- How to complete this task: Restate the listing below with no word altered.

- Stored data:
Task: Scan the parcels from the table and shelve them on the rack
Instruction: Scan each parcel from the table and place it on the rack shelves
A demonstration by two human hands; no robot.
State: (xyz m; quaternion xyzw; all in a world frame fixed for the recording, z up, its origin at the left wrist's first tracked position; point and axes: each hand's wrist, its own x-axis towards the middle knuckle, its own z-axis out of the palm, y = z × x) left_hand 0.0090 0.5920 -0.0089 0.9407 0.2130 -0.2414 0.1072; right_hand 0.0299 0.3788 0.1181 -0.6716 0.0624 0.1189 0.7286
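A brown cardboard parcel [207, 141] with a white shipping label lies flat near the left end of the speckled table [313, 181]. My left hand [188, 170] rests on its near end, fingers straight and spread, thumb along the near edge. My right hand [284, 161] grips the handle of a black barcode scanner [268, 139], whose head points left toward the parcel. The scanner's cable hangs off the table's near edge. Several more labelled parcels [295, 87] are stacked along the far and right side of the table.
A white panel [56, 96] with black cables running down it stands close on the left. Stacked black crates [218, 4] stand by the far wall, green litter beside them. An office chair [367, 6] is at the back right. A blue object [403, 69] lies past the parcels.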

- Reply to the task:
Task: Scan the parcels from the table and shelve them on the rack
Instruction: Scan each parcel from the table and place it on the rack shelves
A demonstration by two human hands; no robot.
State: (xyz m; quaternion xyzw; all in a world frame fixed for the recording, z up, its origin at the left wrist's first tracked position; point and axes: each hand's wrist, its own x-axis towards the middle knuckle, its own z-axis out of the palm, y = z × x) left_hand 0.0090 0.5920 -0.0089 0.9407 0.2130 -0.2414 0.1072; right_hand 0.0299 0.3788 0.1181 -0.6716 0.0624 0.1189 0.7286
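A brown cardboard parcel [207, 141] with a white shipping label lies flat near the left end of the speckled table [313, 181]. My left hand [188, 170] rests on its near end, fingers straight and spread, thumb along the near edge. My right hand [284, 161] grips the handle of a black barcode scanner [268, 139], whose head points left toward the parcel. The scanner's cable hangs off the table's near edge. Several more labelled parcels [295, 87] are stacked along the far and right side of the table.
A white panel [56, 96] with black cables running down it stands close on the left. Stacked black crates [218, 4] stand by the far wall, green litter beside them. An office chair [367, 6] is at the back right. A blue object [403, 69] lies past the parcels.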

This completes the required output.